Mas quando chegou perto da base rochosa, a sensação mudou. Não foi intuição vaga, foi algo nítido, seus sentidos, ampliados pelo aether fizeram seus pelos arrepiarem. Ela deu um passo para trás por puro reflexo.
Nesse exato segundo, a parede explodiu.
Neve e lascas de pedra se espalharam como uma onda quando a criatura emergiu da fenda. Era grande, muito maior do que lembrava das imagens projetadas na aula. Pulou com força suficiente para quebrar ossos apenas com o impacto. O urro grave ecoou entre as rochas, ressoando na armadura.
Tyla se jogou para o lado. As garras passaram onde sua cabeça estivera um instante antes.
Um Polarion.
Uma feraether selvagem que praticamente só existia nesse setor, o motivo que a trouxe até ali.
Um predador territorial, forte, rápido e inteligente. Corpo robusto, pelos longos de cor branca amarelada, braços pesados, unhas curvas, dentes grandes demais.
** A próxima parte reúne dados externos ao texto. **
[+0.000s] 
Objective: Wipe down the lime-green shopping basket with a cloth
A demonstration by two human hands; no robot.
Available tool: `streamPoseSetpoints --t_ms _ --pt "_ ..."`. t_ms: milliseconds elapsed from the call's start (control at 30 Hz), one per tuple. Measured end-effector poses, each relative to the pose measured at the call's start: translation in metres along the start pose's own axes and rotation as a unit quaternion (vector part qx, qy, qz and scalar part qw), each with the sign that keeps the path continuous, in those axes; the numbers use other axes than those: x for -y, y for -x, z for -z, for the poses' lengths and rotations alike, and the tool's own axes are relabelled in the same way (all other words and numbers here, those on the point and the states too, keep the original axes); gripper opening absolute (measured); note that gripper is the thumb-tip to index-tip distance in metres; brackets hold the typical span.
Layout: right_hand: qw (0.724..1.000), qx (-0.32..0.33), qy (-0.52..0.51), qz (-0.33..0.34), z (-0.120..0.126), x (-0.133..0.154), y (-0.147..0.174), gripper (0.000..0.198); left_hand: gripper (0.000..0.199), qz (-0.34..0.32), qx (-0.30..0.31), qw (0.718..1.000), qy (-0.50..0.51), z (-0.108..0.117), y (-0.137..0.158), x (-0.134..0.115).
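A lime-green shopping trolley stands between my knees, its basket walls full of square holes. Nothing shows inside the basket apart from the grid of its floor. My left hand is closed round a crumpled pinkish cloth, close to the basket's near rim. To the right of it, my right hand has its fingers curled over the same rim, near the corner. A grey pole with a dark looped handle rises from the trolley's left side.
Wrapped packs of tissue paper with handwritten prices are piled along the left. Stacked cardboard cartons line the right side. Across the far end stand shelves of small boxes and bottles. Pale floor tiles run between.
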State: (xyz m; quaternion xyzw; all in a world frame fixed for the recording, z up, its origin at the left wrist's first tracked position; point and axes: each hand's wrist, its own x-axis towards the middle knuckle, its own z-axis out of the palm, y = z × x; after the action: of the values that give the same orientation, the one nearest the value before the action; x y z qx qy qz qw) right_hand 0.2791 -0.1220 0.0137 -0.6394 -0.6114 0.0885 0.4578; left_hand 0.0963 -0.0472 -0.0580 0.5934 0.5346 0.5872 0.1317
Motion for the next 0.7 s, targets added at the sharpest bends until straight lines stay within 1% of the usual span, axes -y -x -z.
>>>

Os olhos azul-profundo a analisavam com uma inteligência assustadora.
— Ótimo… — resmungou, baixinho. — Logo você.
Se morresse ali, Lyra não teria chance alguma.
Tyla ativou seu núcleo de aether. Um clarão azul-dourado surgiu ao lado dela, e o canired apareceu, compacto, de escamas azuladas, corpo baixo e musculoso, com postura firme e olhar atento. A cauda rígida varreu a neve atrás dele.
— Comigo — disse Tyla.
O Polarion não esperou. Avançou com velocidade absurda para algo daquele tamanho e golpeou em sua direção. Escapou por um triz. O estrondo fez a neve tremer.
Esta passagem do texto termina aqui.